Coverage of actionable alterations in non-small cell lung cancer by hybrid capture-based FoundationOne®CDx compared with amplicon-based OncomineDX.

[INTRODUCTION] FoundationOne®CDx (F1CDx) and Oncomine Dx target test (ODxTT) are commercially available oncology biomarker assays that apply different next-generation sequencing methodologies used to identify predictive markers for therapy selection in non-small cell lung cancer (NSCLC). We hypothesized that F1CDx can detect a higher number of actionable alterations compared with the ODxTT assay.

[MATERIALS AND METHODS] We compared the prevalence of genomic alterations (GA) in a real-world NSCLC cohort tested by F1CDx to the theoretical detection by ODxTT, based on publicly available coverage specifications. The clinical actionability of GA was assessed based on NCCN treatment guidelines and FDA oncology drug approvals.

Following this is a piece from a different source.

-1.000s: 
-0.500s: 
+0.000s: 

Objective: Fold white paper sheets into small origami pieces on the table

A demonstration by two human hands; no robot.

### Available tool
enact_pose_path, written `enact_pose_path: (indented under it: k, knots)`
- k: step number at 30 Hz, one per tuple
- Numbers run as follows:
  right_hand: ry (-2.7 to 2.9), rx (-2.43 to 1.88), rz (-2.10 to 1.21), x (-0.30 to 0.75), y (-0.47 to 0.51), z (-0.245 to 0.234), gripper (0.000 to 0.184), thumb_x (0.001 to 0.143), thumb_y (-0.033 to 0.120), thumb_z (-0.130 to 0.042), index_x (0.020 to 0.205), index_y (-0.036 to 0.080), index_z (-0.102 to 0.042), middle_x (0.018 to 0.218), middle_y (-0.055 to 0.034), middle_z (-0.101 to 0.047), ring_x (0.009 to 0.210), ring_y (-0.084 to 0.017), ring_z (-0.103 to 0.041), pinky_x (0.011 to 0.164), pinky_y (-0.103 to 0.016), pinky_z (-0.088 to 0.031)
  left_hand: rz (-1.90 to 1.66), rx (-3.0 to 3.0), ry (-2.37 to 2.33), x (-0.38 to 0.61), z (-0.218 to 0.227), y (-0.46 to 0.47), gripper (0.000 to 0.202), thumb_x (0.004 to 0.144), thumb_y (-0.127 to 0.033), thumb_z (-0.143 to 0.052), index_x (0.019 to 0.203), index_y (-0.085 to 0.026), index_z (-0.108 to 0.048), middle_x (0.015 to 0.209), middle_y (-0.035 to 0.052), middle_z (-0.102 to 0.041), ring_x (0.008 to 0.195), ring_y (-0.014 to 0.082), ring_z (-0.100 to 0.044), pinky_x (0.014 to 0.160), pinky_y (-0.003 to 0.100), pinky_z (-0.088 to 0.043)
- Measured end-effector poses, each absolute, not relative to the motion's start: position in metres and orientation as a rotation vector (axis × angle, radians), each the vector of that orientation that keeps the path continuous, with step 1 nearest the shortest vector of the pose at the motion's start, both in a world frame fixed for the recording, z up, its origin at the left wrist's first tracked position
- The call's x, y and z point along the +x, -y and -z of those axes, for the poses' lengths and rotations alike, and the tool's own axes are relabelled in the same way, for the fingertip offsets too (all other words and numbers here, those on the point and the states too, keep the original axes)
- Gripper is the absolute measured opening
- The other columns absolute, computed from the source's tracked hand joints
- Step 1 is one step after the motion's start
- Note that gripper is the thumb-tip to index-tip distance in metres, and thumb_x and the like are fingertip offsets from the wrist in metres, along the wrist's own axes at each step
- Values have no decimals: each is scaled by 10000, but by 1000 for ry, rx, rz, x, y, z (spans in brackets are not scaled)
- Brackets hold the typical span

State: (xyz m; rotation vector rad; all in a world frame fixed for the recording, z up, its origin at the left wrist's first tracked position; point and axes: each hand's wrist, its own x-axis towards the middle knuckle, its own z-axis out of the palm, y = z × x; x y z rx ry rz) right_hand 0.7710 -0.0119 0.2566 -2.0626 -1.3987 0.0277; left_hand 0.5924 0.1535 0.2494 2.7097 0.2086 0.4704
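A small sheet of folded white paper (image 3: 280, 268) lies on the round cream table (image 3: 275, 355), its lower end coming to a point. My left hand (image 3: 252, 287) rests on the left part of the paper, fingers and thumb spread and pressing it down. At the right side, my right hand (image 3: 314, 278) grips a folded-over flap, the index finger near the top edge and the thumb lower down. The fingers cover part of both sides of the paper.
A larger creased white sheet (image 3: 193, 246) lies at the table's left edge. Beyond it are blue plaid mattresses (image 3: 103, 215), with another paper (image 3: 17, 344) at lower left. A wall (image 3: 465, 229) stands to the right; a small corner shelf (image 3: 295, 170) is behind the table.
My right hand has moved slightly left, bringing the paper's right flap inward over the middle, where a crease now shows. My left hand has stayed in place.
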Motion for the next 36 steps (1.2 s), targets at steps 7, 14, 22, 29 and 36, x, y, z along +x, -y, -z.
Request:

[RESULTS] KRAS G12C, EGFR mutations, and MET mutations were among the most frequent actionable alterations detected in a large genomic dataset of NSCLC data assayed by the F1CDx test. The ODxTT specifications indicate that ODxTT detects all BRAF and KRAS FDA-approved alterations detected by F1CDx and subsets of the following clinically significant markers: EGFR 83%, RET 76%, ROS1 74%, and ERBB2 38%. In addition, ODxTT had no coverage for actionable genomic findings in ALK, MET, NTRK1/2/3, TMB, or MSI-High status. In this study, the ODxTT assay may fail to report at least one of the clinically actionable biomarkers in 42% of tissue samples compared to F1CDx.

[DISCUSSION] In summary, in advanced NSCLC, hybrid capture-based NGS, such as F1CDx, may capture more actionable genomic alterations as compared with ODxTT, an amplicon-based NGS.